__Problem to work on__:
After finding the line with "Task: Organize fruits" in the entries below, retype exactly each line from there through the line with "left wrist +", including that final line.

◇ ◇ ◇

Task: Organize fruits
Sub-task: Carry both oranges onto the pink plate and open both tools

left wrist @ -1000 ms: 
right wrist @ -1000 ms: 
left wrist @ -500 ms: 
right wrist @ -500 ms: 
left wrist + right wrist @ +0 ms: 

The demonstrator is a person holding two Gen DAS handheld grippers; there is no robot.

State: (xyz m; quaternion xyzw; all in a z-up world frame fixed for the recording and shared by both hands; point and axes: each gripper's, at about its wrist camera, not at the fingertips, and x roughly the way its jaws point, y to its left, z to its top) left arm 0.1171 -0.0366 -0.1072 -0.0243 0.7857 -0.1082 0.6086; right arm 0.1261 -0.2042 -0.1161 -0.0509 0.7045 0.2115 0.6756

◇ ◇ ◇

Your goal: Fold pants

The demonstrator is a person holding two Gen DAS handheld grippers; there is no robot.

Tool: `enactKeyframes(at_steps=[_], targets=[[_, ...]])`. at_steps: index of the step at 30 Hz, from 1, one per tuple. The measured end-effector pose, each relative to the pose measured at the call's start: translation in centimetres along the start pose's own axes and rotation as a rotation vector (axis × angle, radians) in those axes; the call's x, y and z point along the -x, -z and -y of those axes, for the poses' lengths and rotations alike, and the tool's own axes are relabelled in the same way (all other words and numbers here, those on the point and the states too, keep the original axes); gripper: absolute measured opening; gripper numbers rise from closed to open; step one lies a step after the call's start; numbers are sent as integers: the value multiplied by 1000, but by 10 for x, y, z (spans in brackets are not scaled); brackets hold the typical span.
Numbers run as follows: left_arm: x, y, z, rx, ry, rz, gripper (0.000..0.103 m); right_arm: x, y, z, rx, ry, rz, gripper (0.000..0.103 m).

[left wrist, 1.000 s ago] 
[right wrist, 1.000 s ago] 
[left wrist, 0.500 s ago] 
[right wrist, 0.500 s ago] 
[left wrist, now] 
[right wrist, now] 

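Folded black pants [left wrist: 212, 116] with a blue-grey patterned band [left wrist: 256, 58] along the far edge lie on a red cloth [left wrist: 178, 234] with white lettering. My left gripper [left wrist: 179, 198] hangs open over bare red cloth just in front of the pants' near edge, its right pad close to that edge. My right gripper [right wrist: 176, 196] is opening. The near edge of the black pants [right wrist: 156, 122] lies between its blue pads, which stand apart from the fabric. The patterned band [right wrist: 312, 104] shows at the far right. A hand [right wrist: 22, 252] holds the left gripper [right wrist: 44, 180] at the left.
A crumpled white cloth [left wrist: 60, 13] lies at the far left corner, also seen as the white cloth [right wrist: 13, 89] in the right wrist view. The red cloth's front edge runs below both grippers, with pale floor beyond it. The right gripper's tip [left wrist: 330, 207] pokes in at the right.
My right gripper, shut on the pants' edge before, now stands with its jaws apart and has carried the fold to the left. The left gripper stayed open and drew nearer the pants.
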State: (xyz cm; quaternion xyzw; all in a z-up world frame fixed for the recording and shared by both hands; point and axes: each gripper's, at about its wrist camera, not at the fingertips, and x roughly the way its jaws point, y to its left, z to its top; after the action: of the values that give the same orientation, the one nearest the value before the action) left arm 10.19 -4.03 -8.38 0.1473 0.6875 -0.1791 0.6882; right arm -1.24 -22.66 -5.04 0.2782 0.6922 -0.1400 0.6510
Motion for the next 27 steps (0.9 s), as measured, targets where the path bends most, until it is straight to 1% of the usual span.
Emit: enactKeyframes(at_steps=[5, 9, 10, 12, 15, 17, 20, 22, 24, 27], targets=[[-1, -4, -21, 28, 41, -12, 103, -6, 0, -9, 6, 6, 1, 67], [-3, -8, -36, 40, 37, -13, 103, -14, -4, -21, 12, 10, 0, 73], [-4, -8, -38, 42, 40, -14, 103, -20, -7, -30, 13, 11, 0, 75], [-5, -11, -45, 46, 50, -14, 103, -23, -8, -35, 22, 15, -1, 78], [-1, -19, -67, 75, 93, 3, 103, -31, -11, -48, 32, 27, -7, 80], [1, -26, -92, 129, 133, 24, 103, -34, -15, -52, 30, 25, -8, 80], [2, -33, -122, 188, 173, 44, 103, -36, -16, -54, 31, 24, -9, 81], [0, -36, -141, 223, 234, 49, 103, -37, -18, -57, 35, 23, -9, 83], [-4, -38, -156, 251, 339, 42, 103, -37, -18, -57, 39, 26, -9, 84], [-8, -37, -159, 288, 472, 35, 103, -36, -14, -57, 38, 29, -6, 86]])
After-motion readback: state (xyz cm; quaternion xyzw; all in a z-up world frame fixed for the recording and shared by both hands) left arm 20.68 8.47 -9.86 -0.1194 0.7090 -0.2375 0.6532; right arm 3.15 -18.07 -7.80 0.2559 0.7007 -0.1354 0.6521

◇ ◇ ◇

__Task output__:
Task: Organize fruits
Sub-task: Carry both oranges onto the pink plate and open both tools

left wrist @ -1000 ms: 
right wrist @ -1000 ms: 
left wrist @ -500 ms: 
right wrist @ -500 ms: 
left wrist + right wrist @ +0 ms: 

The exercise is finished and nothing remains.